Firstly, There is no need to suggest that Classical Latin was ever at any
stage actually spoken. It has its sources in many things, not least the
drive to produce a language as capable of great literature as Greek. We
can even trace in the literature the development of the so called Classical
Norms, as certain forms or constructions are felt to be in some way more
appropriate than others. The achievement of Vergil and Caesar (rather than
Cicero) is to write great Latin within the norms which had been established
for written literature over the previous hundred years.
We know that Caesar, Cicero and the rest spoke very differently from the way
they wrote (see Cicero's more intimate letters); and we know that the drive
to refine the language begins in earnest somewhere between Plautus (writing
about 200 BC) and Terence (writing after the full impact of Greek literature
has hit Rome, and dying in 154BC). The spoken language continued as spoken
language does, with the educated people using some of the more "refined"
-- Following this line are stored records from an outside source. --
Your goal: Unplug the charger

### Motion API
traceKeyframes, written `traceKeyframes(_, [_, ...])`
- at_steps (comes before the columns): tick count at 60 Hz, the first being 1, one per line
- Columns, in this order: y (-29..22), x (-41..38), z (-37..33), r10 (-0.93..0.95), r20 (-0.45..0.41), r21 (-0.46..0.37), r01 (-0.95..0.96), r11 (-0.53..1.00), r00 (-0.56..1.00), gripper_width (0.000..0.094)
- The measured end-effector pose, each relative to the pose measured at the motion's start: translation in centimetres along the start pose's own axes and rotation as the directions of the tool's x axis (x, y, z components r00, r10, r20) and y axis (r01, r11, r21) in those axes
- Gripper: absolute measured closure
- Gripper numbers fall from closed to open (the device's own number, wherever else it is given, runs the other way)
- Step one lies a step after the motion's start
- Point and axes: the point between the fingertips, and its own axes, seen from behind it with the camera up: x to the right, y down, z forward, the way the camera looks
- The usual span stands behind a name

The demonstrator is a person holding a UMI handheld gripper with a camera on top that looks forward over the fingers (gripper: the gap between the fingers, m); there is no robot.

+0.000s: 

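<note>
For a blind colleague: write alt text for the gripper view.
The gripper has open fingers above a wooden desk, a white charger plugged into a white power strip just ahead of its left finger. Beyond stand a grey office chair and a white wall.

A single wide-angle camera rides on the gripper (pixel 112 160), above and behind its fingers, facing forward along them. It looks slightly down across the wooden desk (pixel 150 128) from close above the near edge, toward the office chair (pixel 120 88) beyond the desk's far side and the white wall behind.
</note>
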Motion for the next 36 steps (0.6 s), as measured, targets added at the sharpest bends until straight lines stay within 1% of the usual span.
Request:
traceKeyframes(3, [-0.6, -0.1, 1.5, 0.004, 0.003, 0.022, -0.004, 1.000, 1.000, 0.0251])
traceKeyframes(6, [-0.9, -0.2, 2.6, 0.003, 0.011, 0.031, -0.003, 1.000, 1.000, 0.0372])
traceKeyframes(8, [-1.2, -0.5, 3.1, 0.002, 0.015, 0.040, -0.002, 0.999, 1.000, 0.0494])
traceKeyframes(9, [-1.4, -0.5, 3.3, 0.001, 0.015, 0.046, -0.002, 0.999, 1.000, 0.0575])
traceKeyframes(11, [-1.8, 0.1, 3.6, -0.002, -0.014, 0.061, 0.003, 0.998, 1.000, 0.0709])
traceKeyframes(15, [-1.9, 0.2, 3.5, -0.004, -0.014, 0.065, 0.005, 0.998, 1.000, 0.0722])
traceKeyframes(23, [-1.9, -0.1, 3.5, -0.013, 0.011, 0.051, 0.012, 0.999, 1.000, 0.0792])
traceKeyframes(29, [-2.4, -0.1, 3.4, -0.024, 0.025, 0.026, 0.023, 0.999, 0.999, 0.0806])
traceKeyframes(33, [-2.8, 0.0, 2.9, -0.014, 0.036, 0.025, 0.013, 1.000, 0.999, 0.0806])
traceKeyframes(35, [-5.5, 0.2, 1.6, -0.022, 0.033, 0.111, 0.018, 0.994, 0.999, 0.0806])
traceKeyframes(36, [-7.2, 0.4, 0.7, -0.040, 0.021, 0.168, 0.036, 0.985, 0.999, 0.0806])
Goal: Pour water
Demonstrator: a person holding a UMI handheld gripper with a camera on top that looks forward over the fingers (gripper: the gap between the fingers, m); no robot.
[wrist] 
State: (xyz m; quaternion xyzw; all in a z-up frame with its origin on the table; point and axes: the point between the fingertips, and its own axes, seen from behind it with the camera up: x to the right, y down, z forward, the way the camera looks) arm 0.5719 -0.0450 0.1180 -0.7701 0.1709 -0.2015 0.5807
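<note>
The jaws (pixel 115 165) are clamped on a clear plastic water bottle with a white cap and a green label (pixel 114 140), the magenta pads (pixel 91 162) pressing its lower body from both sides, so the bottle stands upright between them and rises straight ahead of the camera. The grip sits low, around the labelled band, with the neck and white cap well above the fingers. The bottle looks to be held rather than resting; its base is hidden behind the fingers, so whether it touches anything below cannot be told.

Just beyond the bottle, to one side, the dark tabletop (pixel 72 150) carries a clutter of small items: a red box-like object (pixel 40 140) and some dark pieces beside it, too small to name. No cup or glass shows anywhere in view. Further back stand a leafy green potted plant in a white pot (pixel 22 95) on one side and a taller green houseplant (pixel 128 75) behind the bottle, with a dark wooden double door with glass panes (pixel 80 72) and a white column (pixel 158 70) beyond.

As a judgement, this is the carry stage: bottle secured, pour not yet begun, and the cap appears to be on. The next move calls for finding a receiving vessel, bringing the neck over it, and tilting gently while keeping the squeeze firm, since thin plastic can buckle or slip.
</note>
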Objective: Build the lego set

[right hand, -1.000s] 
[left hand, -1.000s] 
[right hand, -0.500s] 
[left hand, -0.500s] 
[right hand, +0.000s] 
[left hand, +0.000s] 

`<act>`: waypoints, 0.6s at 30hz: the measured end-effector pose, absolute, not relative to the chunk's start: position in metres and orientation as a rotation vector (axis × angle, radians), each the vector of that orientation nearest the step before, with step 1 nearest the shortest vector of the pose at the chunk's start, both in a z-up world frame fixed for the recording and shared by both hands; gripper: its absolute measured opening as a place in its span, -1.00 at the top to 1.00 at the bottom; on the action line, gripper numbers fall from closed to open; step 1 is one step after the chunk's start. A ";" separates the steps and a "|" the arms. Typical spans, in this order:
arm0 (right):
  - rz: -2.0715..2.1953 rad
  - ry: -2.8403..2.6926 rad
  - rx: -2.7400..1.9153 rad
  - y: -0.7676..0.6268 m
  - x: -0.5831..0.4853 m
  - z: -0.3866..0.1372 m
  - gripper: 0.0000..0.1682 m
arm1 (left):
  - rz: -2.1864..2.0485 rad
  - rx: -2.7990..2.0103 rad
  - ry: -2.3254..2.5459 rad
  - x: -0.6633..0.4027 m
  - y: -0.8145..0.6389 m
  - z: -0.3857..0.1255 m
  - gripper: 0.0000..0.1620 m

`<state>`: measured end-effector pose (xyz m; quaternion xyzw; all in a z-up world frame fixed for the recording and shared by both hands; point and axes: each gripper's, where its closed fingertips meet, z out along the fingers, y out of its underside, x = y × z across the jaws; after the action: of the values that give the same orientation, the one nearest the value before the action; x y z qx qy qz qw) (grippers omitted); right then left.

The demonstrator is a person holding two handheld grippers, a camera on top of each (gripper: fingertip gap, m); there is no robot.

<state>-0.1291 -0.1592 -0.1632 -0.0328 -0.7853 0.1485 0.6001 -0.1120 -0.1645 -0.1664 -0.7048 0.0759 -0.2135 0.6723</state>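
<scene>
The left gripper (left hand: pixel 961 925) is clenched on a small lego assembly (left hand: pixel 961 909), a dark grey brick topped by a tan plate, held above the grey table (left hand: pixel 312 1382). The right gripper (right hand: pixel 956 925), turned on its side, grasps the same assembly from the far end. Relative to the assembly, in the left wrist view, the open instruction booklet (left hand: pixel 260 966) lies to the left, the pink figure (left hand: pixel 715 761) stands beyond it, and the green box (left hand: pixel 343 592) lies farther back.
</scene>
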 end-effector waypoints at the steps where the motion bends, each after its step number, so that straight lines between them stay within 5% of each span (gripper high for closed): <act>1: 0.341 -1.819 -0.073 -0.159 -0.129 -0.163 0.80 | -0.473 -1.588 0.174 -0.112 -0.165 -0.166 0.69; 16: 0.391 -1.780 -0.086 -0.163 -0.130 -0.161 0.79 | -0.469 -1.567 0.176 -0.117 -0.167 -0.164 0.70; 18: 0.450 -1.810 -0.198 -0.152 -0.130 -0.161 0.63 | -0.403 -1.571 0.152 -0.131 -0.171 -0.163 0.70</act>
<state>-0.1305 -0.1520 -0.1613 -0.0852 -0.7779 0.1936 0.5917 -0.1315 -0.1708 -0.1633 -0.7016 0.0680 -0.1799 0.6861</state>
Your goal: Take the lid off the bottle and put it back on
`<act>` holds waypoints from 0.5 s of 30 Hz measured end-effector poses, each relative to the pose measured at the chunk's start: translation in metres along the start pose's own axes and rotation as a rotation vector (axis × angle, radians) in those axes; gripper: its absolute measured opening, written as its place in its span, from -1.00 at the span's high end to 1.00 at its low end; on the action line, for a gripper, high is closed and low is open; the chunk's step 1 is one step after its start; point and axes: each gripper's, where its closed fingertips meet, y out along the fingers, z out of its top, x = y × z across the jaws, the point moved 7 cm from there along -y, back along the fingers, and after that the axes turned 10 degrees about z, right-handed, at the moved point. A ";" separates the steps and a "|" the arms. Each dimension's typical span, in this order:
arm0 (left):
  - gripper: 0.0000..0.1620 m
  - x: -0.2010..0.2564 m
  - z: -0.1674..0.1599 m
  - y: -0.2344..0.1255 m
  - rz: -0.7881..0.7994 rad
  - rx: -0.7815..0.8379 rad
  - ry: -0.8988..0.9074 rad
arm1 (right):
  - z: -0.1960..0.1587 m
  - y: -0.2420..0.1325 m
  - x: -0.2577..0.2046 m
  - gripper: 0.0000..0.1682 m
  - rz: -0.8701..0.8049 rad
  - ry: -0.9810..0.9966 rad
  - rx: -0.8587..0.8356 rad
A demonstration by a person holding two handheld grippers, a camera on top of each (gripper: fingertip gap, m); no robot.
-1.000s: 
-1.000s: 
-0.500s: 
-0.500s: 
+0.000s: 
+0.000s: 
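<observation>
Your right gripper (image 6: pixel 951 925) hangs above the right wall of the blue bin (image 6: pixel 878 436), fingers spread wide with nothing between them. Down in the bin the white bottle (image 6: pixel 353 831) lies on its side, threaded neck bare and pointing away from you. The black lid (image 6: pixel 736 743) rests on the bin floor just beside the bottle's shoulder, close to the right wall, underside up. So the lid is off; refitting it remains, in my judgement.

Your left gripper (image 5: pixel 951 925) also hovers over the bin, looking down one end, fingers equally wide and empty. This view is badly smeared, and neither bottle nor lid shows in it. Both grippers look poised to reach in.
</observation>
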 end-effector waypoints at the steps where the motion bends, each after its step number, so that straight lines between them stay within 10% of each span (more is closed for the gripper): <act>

forms in their speech, but not all, while the less educated used few or
none.
It is the connection of this spoken language to proto-Romance that is
puzzling. A simple equation of the two is not adequate, as it leaves lots
of problems. For example, the common (in both senses) pronunciation
of -au- as /o:/ is "extremely well attested". Yet in Romance the vowel
seems to have been not /o:/ but short /o/, and the original /a/ seems to
have survived very late - at least as late as the 5th century - for several
reasons, not least the French initial consonant in "chose" (co- would have
given co-).
Likewise CL has sapere (short first e) but Romance points to sape:re. And
many more such examples.
Another problem is the remarkable uniformity of the Vulgar Latin texts from
the 3rd to the 8th centuries BC. It is scarcely conceivable that peasants
in Spain, France and Romania all spoke alike; yet they seem to have written
alike. So again, a simple equation of Vulgar Latin with proto-Romance may
not be adequate.
However, the claim that Classical Latin is proto-Romance is yet more
difficult, or even far-fetched. There are too many things from
pre-classical Latin which have disappeared in the written language, but
resurface in both Vulgar Latin and Romance. The actual speech of the
Romans must have maintained these features through the classical period.
Steven also said:
> This suggests, if it does not prove, that if Augustus thought that the
> /au/ pronunciation of his title was obsolescent,
If you mean he thought it should be eschewed, then I think this is highly
unlikely, given the political overtones of this diphthong. He might well
have been aware of the tendency towards /o:/, but we cannot really think he
approved of it!
Steven said:
> And, if Augustus' ordinary speech was proto-Romance,
Highly unlikely. Quite a few Romance features were in evidence before his
time, and just as with any modern language, there were many different
varieties of spoken Latin.
Stgeven said:
> this really
> squeezes the time frame during which CL might have reasonably resembled
> a spoken language.
Precisely. CL developed through the first century BC, and even Lucretius
(dies 55 BC) cannot be considered a model of Classical Latin. CL, properly
speaking, does have a very brief time span. This is another sign of the
fact that it is an artifical fashion, not an actual spoken language.